Pope Benedict XVI, who has made working toward unity a key component of his papacy, has said that any ecumenical dialogue must be founded in truth. It’s a sentiment that’s been shared by Cardinal Walter Kasper, president of the Pontifical Council for Promoting Christian Unity.
“Love without truth is dishonest,” Cardinal Kasper said recently. “Truth without love can be cold and repelling.”
“When it [‘Evangelicals and Catholics Together’] first came out, there was an enormous discussion, heated among evangelicals,” said Father Neuhaus, president of the Institute on Religion and Public Life. “The evangelical climate has changed dramatically over the past 12 years.”
Colson said that the most controversial aspects of that unofficial statement, which was signed by 15 evangelical and Catholic participants and endorsed by two dozen others, included a concern that the two groups were agreeing not to evangelize certain people, disagreements on justification, and simply describing one another as “brothers and sisters in Christ.”
“There were some Catholics who didn’t believe we were brothers and sisters, and some evangelicals who didn’t believe the Catholics were brothers and sisters,” said Colson. “That was the testiest point.”
Time has healed some wounds.
“There has been remarkable progress … the kind of thing that only God could orchestrate,” said Colson. “The tensions have died down, a lot of the objections have been answered, and there is widespread acceptance of ECT among evangelicals.”
Bishop Brian Farrell, secretary of the Pontifical Council for Promoting Christian Unity, noted that formal discussions with some evangelical groups have been conducted for more than 30 years.
“The Catholic-Pentecostal International Dialogue began in 1972,” Bishop Farrell told the Register in an interview last year. “It has been a learning experience on both sides, since we are so far apart, especially as regards our ideas of what it means to be church. There have also been formal conversations between our pontifical council and representatives of the evangelical world.”

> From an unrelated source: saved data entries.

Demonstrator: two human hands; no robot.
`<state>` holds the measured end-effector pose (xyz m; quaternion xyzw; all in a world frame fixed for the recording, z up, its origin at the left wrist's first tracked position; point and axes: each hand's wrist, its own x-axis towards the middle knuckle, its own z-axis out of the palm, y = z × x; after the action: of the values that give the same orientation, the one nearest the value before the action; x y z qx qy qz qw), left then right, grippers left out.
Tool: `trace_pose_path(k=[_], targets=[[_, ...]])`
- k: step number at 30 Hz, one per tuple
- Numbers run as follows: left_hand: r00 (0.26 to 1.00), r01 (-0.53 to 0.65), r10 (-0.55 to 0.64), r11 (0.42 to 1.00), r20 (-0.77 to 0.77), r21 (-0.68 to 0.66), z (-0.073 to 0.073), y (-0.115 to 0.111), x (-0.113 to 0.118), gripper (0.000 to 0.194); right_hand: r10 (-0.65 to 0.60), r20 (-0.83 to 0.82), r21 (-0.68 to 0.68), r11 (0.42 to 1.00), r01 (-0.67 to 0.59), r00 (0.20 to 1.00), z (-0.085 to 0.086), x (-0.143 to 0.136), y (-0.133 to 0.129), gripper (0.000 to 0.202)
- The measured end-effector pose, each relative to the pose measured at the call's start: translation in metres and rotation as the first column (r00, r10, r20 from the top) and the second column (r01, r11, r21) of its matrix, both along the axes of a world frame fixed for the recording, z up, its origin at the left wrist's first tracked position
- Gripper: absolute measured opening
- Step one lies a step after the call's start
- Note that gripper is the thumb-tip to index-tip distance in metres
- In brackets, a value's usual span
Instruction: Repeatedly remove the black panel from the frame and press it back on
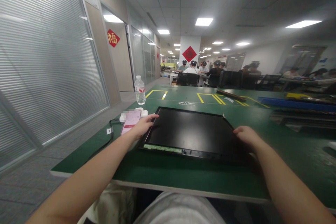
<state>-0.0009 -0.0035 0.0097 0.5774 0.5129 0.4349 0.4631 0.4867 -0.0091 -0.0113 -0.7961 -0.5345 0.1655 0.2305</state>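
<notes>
Tagged cable: the black cable [109, 131] lies to the left of my left hand, with a white tag on it.
Phone: the phone [128, 126] lies just beside my left hand, on its outer side, with the screen lit.
Bottle: the clear bottle [140, 92] stands upright beyond my left hand.
Left hand: my left hand [143, 126] is gripping the left edge of the black panel; one finger reaches along the border, and the fingers below I cannot see.
Green strip: this narrow strip [162, 148] is on the near side of the panel, closer to me than my left hand, and no finger touches it.
Black panel: the panel [189, 124] is between my two hands, face up, over the green worktop [183, 173]; whether it rests fully there, I cannot tell. I judge that the present step is to hold and position it.
Panel edges: in my judgement, the next move calls for both hands working evenly, with pressure on the border and not on the dark face or the green strip.
Right hand: my right hand [246, 136] is curled on the right edge, gripping the same panel; its lower fingers are hidden.
Blue bar: a long blue bar [286, 102] lies beyond my right hand, further to the right.
</notes>
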Motion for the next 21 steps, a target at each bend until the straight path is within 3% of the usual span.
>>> trace_pose_path(k=[3,8,14,21], targets=[[0.985,-0.044,0.054,0.997,0.165,-0.062,0.0069,-0.003,0.0056,0.053,0.001,0.001,0.0,1.0,-0.001,1.0,-0.0007,0.0009,0.0004,0.029],[0.935,-0.136,0.173,0.981,0.309,-0.137,0.0067,-0.0012,0.009,0.045,0.002,0.025,-0.03,1.0,-0.002,1.0,0.0022,-0.0001,0.0006,0.029],[0.933,-0.05,0.143,0.961,0.331,-0.274,0.0018,-0.001,0.0067,0.085,0.018,0.06,-0.016,1.0,-0.017,0.998,0.0032,-0.0008,0.0003,0.029],[0.944,0.029,0.079,0.947,0.321,-0.319,0.0031,-0.0038,0.0079,0.075,0.009,0.052,-0.018,1.0,-0.008,0.999,0.0037,-0.0002,-0.0012,0.029]])
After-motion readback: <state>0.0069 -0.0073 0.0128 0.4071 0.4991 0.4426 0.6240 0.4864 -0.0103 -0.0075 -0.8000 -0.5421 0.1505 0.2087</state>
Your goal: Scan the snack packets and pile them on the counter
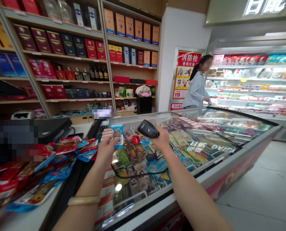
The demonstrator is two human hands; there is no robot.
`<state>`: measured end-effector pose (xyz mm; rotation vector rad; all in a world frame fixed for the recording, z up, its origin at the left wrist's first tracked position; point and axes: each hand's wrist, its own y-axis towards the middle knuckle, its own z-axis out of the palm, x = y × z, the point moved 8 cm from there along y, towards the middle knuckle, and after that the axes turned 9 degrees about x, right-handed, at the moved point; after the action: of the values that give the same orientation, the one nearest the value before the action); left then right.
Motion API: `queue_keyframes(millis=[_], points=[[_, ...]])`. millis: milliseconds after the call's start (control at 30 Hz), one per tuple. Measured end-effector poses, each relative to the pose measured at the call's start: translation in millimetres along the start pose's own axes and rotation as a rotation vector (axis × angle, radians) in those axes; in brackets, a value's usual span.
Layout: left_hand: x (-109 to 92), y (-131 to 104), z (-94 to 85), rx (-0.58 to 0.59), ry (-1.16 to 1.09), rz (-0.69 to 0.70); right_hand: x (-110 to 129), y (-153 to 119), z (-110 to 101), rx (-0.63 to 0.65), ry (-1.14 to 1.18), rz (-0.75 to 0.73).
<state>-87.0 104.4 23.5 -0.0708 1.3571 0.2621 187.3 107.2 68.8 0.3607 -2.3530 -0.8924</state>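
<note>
My left hand [106, 150] is closed on a small blue snack packet [119, 134], pinched at its edge above the freezer's glass lid. My right hand [162, 141] grips a black barcode scanner [147, 129], whose head points left toward the packet. A black cable [133, 176] curves over the glass beneath both hands. Between the hands show a small red packet [136, 139] and a small blue one; whether they lie on the glass or under it, I cannot tell. Several red and blue snack packets [44, 184] are heaped on the counter left of my left arm.
A chest freezer [229, 166] with a sliding glass lid holds many wrapped goods. Shelves [85, 59] of boxes and bottles line the back wall. A person [196, 88] in a light shirt stands beyond the freezer, near a lit chiller [253, 80]. Tiled floor [260, 192] lies at right.
</note>
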Motion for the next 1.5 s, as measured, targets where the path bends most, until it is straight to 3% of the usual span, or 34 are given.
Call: queue_keyframes(millis=[100,200,400,600,1067,1267,1367,1500], points=[[-8,1,-15.8,-0.116,-0.158,-0.010,6,1,3,0.050,0.057,-0.060],[-14,4,-29.1,-0.175,-0.124,-0.007,20,-2,16,0.187,0.059,-0.158],[-6,15,-43.6,-0.171,0.007,0.018,41,-12,36,0.357,-0.025,-0.224],[6,26,-37.7,-0.029,0.144,0.046,47,-14,42,0.402,-0.044,-0.221],[3,22,-34.0,-0.011,0.166,0.040,50,-13,42,0.434,-0.088,-0.224],[1,21,-29.4,-0.040,0.195,0.065,46,-13,40,0.384,-0.051,-0.204],[-14,17,-34.9,-0.112,0.282,0.156,39,-13,39,0.338,-0.054,-0.191],[-53,3,-64.1,-0.408,0.386,0.429,26,-12,33,0.230,-0.032,-0.187]])
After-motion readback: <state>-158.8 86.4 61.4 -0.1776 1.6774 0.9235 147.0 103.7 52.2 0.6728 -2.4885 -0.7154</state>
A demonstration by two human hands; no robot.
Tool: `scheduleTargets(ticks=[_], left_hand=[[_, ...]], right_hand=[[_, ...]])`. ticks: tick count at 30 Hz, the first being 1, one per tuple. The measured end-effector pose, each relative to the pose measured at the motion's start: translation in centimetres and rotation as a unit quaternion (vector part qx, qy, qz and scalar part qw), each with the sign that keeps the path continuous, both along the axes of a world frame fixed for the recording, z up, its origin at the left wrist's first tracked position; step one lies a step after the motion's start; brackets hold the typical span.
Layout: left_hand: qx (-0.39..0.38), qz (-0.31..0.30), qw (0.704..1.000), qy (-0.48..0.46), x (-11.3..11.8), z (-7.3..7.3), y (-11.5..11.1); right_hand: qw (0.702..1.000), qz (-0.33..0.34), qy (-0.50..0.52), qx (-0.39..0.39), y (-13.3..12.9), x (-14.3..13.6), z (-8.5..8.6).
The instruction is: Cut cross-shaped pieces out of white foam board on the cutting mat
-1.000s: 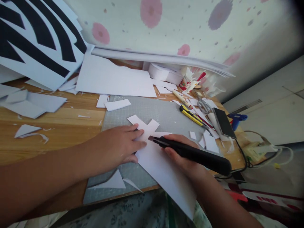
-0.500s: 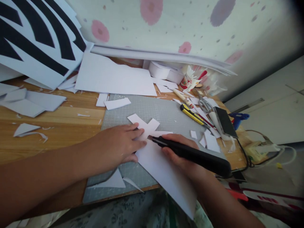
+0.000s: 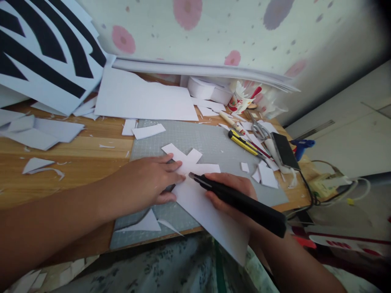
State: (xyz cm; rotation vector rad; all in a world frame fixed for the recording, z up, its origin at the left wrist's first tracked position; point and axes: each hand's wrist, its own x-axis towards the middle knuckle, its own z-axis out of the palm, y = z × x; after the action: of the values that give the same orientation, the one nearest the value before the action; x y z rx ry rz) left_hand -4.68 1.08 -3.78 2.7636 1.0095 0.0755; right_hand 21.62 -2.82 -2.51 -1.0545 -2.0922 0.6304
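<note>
A white foam board piece (image 3: 214, 215) with several arms at its far end lies on the grey cutting mat (image 3: 195, 136), its near end hanging over the table edge. My left hand (image 3: 152, 177) lies flat with fingers spread, fingertips on the left side of the piece. In my right hand (image 3: 235, 191) is a black utility knife (image 3: 244, 203), its blade tip at the piece just right of my left fingertips. A loose white strip (image 3: 149, 131) rests on the mat's far left. Near my left wrist lies a white triangular scrap (image 3: 146, 223).
A yellow cutter (image 3: 242, 142), scissors (image 3: 259, 129) and a black box (image 3: 285, 151) lie at the right. Behind are a large white sheet (image 3: 146, 99) and a paper cup (image 3: 238, 101). Black-striped boards (image 3: 51, 49) stand at the back left.
The knife's handle end has swung slightly nearer and left, with its tip still by the piece. The view has shifted a little. My left hand stays on the piece.
</note>
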Motion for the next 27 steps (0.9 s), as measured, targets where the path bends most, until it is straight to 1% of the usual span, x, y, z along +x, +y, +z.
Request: scheduleTargets(ticks=[5, 11, 15, 18, 22, 27], left_hand=[[-0.010, 0.008, 1.000, 0.028, 0.4, 0.4, -0.2], [-0.021, 0.019, 0.998, 0.053, 0.7, 0.6, 0.0], [-0.028, 0.026, 0.997, 0.061, 0.8, 0.8, 0.0], [-0.031, 0.030, 0.997, 0.070, 0.8, 0.9, -0.1], [-0.033, 0.033, 0.997, 0.056, 0.8, 0.6, -0.1], [-0.037, 0.025, 0.999, 0.023, 0.6, -0.1, 0.2]], right_hand=[[1.000, -0.019, -0.005, -0.018, -0.9, 0.5, 0.3], [1.000, -0.030, -0.003, -0.003, -2.5, 1.1, 0.1], [0.998, -0.058, -0.007, -0.020, -3.7, 1.1, -0.2], [0.996, -0.078, -0.007, -0.038, -4.5, 1.0, 0.0], [0.993, -0.107, -0.017, -0.050, -5.6, 0.8, 0.6], [0.989, -0.144, -0.024, -0.031, -6.9, 0.3, 0.9]])
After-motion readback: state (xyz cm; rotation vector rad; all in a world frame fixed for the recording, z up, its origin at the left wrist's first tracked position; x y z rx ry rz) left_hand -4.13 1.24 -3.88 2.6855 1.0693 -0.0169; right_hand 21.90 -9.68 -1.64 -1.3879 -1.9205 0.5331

Among those who have participated in such dialogue are Paul Anderson, a Quaker and professor of religion at George Fox University and Timothy George, a Southern Baptist and dean of Beeson Divinity School of Samford University in Birmingham, Ala.
Anderson met with Cardinal Kasper, along with three dozen Christian leaders last October as part of the Conference of Secretaries of World Christian Communities. He was also invited to submit an essay on unity to Cardinal Kasper. Anderson’s essay focused on Christ as the chief shepherd.
George met the Pope last year and is part of the International Catholic-Baptist Dialogue. He noted that a realignment has taken place between evangelicals and Catholics. While he noted that differences remain regarding Scripture inerrancy, both evangelicals and Catholics affirm the Virgin birth of Christ, his miracles, and his resurrection.
“You would not find that commonality with a lot of mainline Protestants, including some bishops and theologians,” said George. “There is a kind of realignment that’s happening so that those who are committed to a deep, visceral, orthodox, historic Christianity share together a common bond of wisdom, spiritual life and perspective. That sort of realignment is bringing Catholics and evangelicals together a lot more today than was happening 15-20 years ago.”
It’s an ecumenism that has been described by many as spiritual ecumenism. “There is a lot more energy between Catholics and evangelicals,” said George. “There is a kind of new ecumenism — an ecumenism grounded in the historic Christian faith, in the creeds of the faith in a high view of Jesus Christ and a high view of Scripture.”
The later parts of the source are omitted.